Inedite e inaspettate contrazioni si registrano piuttosto in alcune urbanizzazioni periurbane diffuse e in quelle campagne urbanizzate che con la loro crescita hanno tanto caratterizzato il nostro Paese nell’ultimo trentennio del Novecento. Facciamo riferimento almeno a quattro situazioni di urbanizzazione emerse progressivamente tra gli anni Settanta e la fine del secolo:

a) non poche conurbazioni lineari di fondovalle, che talvolta inglobano città medio-piccole con duplice connotazione industriale (distrettuale o non) e di servizio (commerciale e pubblico) a vasti territori montani-collinari interni, che oltre al ridimensionamento manifatturiero e dei presidi ospedalieri e commerciali (spostati più lontano) scontano anche un quadro ambientale e insediativo caratterizzato da inquinamento, congestionamento ed elevato consumo di suolo;

b) alcune conurbazioni “reticolari” di pianura che sono cresciute in coevoluzione con distretti industriali entrati in crisi (piemontesi, friulani, marchigiani e meridionali), ovvero in cui le “multinazionali tascabili” non riescono a compensare in termini occupazionali la crisi delle altre Pmi del territorio, mentre la crescita di una nuova economia terziaria rimane contenuta;

c) tratti di urbanizzazioni costiere di pessima qualità edilizia, poco e male infrastrutturati, in cui sono state erose e danneggiate le risorse primarie paesaggistico-ambientali che ne avevano fatto da volano (ad esempio in Calabria);

d) contesti di campagna urbanizzata con economie agroindustriali poco dinamiche e innovative in cui progressivamente diminuiscono le occasioni di sviluppo e di lavoro.

Alla ricerca di appropriate strategie e politiche per questa differente contrazione. Per tutte queste (altre) “Italie” in contrazione — che non coincidono con le aree interne — sembra manchi una adeguata attenzione da parte delle politiche pubbliche. In primo luogo, le loro dinamiche demografiche e di sottoutilizzo del patrimonio edilizio-infrastrutturale meriterebbero di essere meglio osservate e interpretate.
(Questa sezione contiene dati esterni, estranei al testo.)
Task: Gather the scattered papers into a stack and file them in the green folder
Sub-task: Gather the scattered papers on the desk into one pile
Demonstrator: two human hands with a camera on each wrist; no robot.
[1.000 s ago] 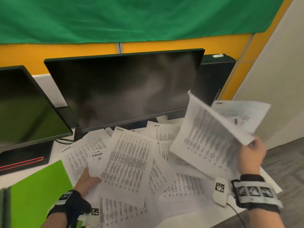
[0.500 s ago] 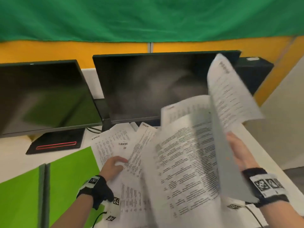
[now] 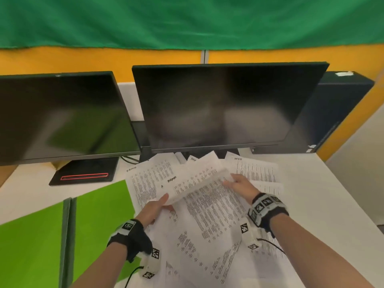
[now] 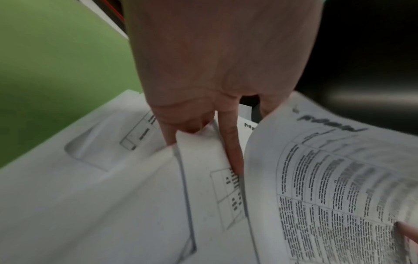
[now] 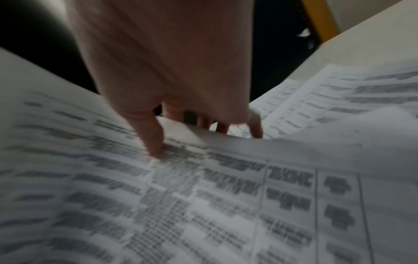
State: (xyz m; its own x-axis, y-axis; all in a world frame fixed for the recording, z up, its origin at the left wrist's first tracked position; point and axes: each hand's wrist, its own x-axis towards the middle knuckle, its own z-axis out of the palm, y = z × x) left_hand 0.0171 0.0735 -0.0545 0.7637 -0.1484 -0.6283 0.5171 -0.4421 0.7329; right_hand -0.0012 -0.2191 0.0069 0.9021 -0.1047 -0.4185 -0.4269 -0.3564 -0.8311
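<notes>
Printed white papers (image 3: 209,213) lie overlapping on the white desk in front of the middle monitor. One sheet (image 3: 199,183) bows upward between my hands. My left hand (image 3: 164,204) pinches its near left end, thumb on top; in the left wrist view its fingers (image 4: 233,151) are tucked between sheets (image 4: 328,187). My right hand (image 3: 230,182) grips the far right end; in the right wrist view its thumb (image 5: 153,142) presses on the print while the other fingers curl under the paper (image 5: 203,196) edge. The open green folder (image 3: 99,215) lies flat to the left, partly under the papers.
Two dark monitors (image 3: 218,107) (image 3: 58,115) stand behind the pile. A black computer case (image 3: 332,113) is at the back right. The desk (image 3: 311,194) has bare surface at the right, ending at its right edge. A wrist cable (image 3: 270,244) trails over the papers.
My right hand brought the lifted sheets down from the upper right onto the pile. My left hand left the flat papers and took hold of the sheet's left end.
</notes>
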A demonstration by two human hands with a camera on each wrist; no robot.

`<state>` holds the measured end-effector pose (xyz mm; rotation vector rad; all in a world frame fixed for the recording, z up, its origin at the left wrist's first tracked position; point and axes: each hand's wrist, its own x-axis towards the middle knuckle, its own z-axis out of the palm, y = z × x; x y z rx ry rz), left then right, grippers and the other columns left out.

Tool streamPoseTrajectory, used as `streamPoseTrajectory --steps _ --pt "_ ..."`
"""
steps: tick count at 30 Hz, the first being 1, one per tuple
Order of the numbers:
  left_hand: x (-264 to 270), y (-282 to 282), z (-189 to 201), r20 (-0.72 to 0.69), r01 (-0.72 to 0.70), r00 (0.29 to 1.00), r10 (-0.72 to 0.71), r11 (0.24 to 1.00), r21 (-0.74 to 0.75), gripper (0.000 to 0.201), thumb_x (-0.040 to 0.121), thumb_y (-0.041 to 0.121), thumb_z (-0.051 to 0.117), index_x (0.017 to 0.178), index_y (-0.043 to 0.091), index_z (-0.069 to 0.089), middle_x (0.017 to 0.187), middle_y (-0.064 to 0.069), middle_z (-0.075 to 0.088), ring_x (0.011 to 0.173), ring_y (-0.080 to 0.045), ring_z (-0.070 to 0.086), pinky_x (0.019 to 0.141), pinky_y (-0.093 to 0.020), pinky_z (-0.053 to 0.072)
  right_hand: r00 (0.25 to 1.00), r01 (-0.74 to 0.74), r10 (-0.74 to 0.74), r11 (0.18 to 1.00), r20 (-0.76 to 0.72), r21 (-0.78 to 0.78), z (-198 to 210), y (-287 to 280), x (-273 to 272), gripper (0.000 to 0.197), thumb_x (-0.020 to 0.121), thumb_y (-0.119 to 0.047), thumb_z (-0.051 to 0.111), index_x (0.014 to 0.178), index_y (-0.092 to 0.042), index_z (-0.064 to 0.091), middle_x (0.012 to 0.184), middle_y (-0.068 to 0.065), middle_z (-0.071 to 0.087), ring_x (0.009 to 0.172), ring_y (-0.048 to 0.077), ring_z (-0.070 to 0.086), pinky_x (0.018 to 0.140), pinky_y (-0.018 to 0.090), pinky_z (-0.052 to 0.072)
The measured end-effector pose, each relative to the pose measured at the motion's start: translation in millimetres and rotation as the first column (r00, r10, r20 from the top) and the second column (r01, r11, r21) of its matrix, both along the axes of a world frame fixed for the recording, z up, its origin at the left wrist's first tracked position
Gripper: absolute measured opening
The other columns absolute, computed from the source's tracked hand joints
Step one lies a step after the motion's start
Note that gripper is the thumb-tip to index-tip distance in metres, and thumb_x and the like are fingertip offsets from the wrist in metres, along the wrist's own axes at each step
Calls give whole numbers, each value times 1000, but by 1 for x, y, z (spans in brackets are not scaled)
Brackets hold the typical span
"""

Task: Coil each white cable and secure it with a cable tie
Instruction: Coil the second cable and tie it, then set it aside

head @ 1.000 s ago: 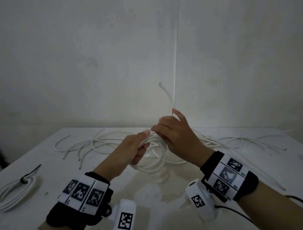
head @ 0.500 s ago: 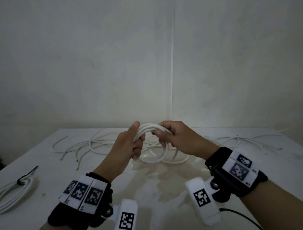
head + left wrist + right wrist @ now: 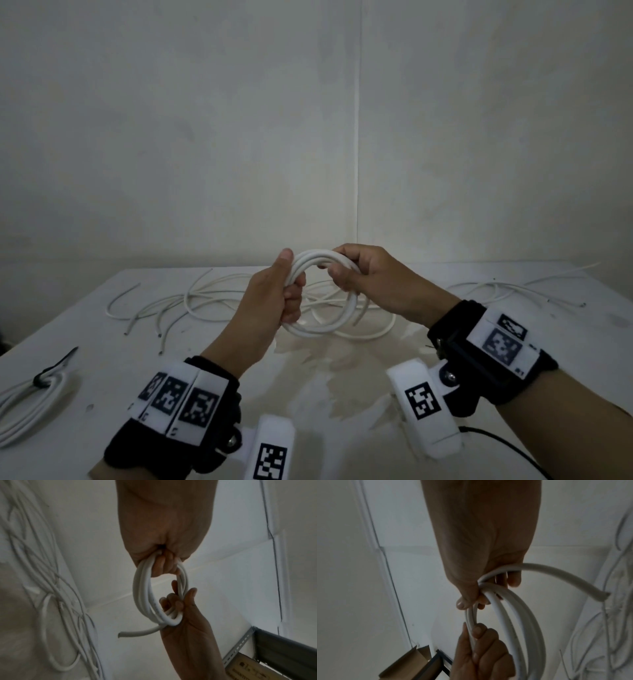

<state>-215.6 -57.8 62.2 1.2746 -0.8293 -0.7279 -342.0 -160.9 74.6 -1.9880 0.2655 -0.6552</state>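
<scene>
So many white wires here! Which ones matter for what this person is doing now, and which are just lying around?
In use:
- coiled white round cable, free end sticking out
- left hand gripping it
- right hand gripping it

Lying about:
- loose white cables on the white table
- finished white coil with black tie

White cable coil [image 3: 322,329], held above white table [image 3: 342,394] by left hand [image 3: 270,301] gripping its left side and right hand [image 3: 373,281] its top right; loose cables [image 3: 212,301] behind; tied coil [image 3: 30,407] at left edge.
</scene>
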Motion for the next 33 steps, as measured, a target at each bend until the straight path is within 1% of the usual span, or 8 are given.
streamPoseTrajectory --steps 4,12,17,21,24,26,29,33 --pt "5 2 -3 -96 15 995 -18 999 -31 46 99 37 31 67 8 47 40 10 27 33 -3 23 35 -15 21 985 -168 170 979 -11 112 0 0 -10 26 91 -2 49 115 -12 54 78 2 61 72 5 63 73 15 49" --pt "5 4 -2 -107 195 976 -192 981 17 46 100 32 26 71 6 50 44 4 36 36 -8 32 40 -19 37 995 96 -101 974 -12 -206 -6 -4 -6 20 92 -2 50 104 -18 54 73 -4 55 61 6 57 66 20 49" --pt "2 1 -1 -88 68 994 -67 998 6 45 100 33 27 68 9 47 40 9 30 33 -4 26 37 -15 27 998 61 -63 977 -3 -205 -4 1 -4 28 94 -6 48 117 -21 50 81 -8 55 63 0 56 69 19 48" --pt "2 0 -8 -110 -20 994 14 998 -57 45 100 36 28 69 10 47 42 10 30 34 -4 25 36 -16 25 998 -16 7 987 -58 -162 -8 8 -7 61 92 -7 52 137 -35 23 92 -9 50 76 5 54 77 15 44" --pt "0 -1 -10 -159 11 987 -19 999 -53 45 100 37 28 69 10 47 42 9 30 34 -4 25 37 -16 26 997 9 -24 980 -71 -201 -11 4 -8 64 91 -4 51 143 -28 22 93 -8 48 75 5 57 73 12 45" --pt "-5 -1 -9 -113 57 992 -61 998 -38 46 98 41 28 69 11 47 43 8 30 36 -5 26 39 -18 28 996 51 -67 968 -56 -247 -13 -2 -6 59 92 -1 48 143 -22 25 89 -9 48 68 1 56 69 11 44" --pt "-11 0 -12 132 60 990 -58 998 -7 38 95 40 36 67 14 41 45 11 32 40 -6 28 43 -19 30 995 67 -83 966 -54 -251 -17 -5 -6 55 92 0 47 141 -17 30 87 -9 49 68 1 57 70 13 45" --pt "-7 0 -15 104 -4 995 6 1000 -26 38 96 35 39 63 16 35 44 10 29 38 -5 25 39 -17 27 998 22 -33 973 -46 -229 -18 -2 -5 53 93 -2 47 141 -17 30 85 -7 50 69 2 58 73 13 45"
Tali dinamiche andrebbero poi opportunamente confrontante e spiegate in relazione agli andamenti generali della popolazione e delle economie del Paese. In secondo luogo, bisognerebbe interrogarsi sul ruolo della “abitabilità” e sulle effettive opportunità di trasformare questi territori in contrazione. Con ogni probabilità le loro economie manifatturiere, logistiche e agricole si attesteranno su un basso numero di addetti e occupati, ma rimarranno strategiche per molte economie nazionali, tanto più se si coglieranno i rischi di un eccesso di specializzazione su base nazionale. Nello stesso tempo sembra sempre più necessario affrontare l’emergenza ambientale-ecologica e le pessime condizioni insediative e paesaggistiche che potrebbero diventare fattori specifici di nuove emigrazioni da parte proprio dei giovani potenzialmente più capaci di generare nuove iniziative imprenditoriali. Bisognerebbe infine immaginare, in alcuni casi, processi di riduzione dello spazio edificato e urbanizzato, attraverso demolizioni strategiche in chiave di riqualificazione ambientale e di messa in sicurezza del territorio. Si tratterebbe di una sfida radicale per una urbanistica che ha sempre pensato alla rigenerazione dell’esistente entro processi e scenari di crescita delle popolazioni, delle attività insediate, degli investimenti immobiliari e delle redditività.